WHAT NEEDS TO BE DONE:
Reproduce, from the lines below, exactly the stretch that begins at the line containing "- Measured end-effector" and ends at the line containing "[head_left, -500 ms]", both included.

DATA FOR PROCESSING:
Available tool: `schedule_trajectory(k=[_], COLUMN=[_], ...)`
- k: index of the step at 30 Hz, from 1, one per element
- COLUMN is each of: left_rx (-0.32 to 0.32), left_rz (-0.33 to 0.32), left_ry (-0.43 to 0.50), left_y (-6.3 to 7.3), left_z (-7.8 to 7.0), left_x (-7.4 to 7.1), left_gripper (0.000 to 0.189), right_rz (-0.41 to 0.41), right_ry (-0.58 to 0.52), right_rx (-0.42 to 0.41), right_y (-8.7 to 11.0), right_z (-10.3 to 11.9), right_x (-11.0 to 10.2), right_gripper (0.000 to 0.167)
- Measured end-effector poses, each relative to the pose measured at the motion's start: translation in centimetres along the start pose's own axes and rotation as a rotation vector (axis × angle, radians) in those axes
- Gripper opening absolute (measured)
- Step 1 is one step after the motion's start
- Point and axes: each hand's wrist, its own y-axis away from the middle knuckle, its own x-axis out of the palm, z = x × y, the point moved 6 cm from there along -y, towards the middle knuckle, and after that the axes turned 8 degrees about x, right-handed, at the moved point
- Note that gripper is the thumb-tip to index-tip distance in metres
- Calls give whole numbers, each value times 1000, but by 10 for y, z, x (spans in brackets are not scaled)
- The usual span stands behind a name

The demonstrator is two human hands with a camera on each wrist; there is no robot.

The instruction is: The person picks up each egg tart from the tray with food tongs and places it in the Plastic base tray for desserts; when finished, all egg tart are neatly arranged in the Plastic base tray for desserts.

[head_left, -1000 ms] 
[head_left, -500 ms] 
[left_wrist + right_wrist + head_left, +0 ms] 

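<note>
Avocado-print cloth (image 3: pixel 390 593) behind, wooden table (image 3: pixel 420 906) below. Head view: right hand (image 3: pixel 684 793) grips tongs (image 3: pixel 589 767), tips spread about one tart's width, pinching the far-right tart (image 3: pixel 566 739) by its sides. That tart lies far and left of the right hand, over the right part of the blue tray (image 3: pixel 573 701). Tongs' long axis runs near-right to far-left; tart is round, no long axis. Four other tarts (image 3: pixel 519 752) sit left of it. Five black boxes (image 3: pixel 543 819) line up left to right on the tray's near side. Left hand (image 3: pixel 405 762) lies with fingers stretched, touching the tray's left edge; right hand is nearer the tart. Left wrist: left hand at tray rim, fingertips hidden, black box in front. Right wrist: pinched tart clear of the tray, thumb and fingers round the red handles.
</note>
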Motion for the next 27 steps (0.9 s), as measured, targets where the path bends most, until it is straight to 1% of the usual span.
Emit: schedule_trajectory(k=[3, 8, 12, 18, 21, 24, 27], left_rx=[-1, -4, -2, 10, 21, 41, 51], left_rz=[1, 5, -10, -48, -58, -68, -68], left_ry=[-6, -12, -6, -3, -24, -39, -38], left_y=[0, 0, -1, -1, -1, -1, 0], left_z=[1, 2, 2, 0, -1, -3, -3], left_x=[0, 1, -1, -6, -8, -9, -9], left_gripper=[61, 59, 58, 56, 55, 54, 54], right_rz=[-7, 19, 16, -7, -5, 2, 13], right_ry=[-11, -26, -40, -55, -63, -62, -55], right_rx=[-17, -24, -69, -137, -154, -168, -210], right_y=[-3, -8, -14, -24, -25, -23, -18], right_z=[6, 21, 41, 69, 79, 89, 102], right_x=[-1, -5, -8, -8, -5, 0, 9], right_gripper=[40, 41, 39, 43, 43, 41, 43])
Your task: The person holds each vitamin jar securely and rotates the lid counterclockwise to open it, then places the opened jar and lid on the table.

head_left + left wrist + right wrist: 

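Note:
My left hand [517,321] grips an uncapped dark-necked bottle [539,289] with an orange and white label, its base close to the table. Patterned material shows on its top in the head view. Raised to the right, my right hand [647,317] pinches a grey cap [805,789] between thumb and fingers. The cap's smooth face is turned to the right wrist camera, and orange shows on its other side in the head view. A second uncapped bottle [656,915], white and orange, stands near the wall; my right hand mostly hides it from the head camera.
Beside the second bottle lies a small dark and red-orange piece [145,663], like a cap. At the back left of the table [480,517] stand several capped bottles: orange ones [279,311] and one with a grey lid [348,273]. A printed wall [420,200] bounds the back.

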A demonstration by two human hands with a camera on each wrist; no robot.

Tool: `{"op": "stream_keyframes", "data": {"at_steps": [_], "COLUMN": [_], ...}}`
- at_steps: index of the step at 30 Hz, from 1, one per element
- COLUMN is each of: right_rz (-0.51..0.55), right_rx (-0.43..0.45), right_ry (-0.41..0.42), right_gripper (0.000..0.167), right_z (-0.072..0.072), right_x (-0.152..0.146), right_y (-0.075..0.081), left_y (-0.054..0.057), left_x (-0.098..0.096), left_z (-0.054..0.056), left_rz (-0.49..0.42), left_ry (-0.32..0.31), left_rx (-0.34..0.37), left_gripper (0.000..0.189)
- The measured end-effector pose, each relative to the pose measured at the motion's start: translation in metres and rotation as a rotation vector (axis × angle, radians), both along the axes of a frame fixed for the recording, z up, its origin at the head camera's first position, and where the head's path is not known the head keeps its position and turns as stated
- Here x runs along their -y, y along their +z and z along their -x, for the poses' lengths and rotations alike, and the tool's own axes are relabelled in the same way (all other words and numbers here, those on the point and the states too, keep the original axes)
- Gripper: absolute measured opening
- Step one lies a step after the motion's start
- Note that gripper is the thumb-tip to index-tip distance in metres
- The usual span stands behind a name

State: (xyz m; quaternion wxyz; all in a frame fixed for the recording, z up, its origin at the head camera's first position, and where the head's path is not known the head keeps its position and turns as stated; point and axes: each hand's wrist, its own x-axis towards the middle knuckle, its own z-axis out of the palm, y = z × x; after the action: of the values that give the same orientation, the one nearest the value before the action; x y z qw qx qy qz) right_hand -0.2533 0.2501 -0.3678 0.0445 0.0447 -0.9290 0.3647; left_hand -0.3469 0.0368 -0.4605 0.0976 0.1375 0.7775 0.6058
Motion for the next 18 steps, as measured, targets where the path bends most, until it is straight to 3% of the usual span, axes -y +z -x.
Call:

SOLUTION TO THE EXERCISE:
- Measured end-effector poses, each relative to the pose measured at the motion's start: translation in centimetres along the start pose's own axes and rotation as a rotation vector (axis × angle, radians) in those axes
- Gripper opening absolute (measured)
- Step 1 is one step after the motion's start
- Point and axes: each hand's wrist, its own y-axis away from the middle knuckle, its own x-axis out of the palm, z = x × y, the point moved 6 cm from there along -y, towards the middle knuckle, and after that the axes turned 8 degrees about x, right-handed, at the moved point
- Note that gripper is the thumb-tip to index-tip distance in metres
- Calls give whole numbers, each value times 1000, but by 10 for y, z, x (spans in brackets are not scaled)
- The usual span stands behind a name

The demonstrator is two human hands with a camera on each wrist; there is no robot.

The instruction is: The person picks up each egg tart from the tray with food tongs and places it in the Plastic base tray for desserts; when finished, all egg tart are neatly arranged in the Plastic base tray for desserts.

[head_left, -1000 ms] 
[head_left, -500 ms] 

Nothing further is required of this output.